21 October 2008: The report of the Internal Inquiry into the cases of Abdullah Almalki, Ahmad Abou-Elmaati and Muayyed Nureddin is released. Justice Iacobucci unequivocally found that the three men were tortured and documented the many ways that “deficient” conduct by Canadian officials contributed to the grave human rights violations the men experienced.
27 October 2008: Amnesty Canada writes an open letter to Prime Minister Stephen Harper calling for action to address the concerns and recommendations of both Inquiries and urging redress similar to that received by Maher Arar.
November 2008: Amnesty Canada launches a public campaign calling for redress, accountability and reforms in the aftermath of the Internal Inquiry into the cases of Abdullah Almalki, Ahmad Abou-Elmaati and Muayyed Nureddin.
25 November 2008: Amnesty Canada calls on the House of Commons Standing Committee on Public Safety and the House of Commons Standing Committee on Foreign Affairs and International Trade to take up the reports of the two Inquiries, implement reforms and accountability, and ensure that Canada’s foreign policy takes a more assertive stand against torture and other serious human rights violations in the context of the “war on terror”.

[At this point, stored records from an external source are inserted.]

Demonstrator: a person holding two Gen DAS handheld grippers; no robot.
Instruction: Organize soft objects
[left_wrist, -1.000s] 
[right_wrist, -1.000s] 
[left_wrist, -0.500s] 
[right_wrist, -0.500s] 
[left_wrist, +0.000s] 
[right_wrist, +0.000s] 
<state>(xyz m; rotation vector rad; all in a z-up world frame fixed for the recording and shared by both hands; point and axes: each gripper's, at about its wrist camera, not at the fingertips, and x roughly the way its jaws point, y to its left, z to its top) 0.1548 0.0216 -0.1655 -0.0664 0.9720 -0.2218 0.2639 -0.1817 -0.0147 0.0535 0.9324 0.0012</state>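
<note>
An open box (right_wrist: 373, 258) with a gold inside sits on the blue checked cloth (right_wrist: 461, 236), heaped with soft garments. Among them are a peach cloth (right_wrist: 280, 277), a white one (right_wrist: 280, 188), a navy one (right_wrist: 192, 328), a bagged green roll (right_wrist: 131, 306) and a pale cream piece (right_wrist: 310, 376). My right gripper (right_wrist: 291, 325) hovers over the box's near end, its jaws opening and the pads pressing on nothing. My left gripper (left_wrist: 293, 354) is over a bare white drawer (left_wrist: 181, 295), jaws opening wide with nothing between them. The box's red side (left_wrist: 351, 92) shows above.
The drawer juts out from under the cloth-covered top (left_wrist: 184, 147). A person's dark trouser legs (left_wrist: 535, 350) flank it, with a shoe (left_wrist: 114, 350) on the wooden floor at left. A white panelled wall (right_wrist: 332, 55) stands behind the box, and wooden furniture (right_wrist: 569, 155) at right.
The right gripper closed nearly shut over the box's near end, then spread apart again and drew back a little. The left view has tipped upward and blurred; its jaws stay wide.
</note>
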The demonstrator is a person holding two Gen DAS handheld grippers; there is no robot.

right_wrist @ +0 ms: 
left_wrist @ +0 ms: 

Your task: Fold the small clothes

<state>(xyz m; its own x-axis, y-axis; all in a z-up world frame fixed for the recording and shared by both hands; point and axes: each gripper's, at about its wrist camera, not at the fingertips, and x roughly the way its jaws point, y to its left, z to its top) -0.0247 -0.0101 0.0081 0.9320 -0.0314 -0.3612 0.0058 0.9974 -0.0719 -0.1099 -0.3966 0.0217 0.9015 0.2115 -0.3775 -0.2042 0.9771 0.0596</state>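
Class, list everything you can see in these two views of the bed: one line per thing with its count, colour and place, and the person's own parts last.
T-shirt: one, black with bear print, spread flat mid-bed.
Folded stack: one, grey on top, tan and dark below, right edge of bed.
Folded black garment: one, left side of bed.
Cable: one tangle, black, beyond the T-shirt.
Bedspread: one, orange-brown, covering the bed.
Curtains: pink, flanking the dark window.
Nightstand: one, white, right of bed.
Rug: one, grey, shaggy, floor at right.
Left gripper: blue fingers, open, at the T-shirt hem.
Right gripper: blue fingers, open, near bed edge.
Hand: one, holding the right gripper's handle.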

June 2009: The House of Commons Standing Committee on Public Safety following up on the findings of two Inquiries calls for the government to implement all recommendations for reform, and provide and apology and compensation for Abdullah Almalki, Ahmad Abou-Elmaati and Muayyed Nureddin.
18 June 2009: The House of Commons passes a motion in favour of an official apology and compensation for Abdullah Almalki, Ahmad Abou-Elmaati and Muayyed Nureddin.
May 2012: Amnesty USA presents 60,000 signatures to US president Obama calling for an apology to Maher Arar.
1 June 2012: The UN Committee Against Torture condemns Canadian “complicity” in the torture of Abdullah Almalki, Ahmad Abou Elmaati and Muayyed Nureddin and urges the government to mpay compensation. Amnesty Canada’s briefs to a number of UN committees over the years have highlighted unresolved human rights issues in the cases of Maher Arar, Abdullah Almalki, Ahmad Abou Elmaati, Muayyed Nureddin and other Canadians detained abroad.
October 2014: Amnesty Canada, together with the ICLMG and University of Ottawa Human Rights Centre, convene the Arar+10 Conference on “National Security and Human Rights a Decade Later”.
1 September 2015: The RCMP lay charges against Syrian military intelligence officer Colonel George Salloum for the torture of Maher Arar almost 13 years ago. Amnesty Canada continues to call for further investigations and accountability in this and other cases of Canadian detained abroad.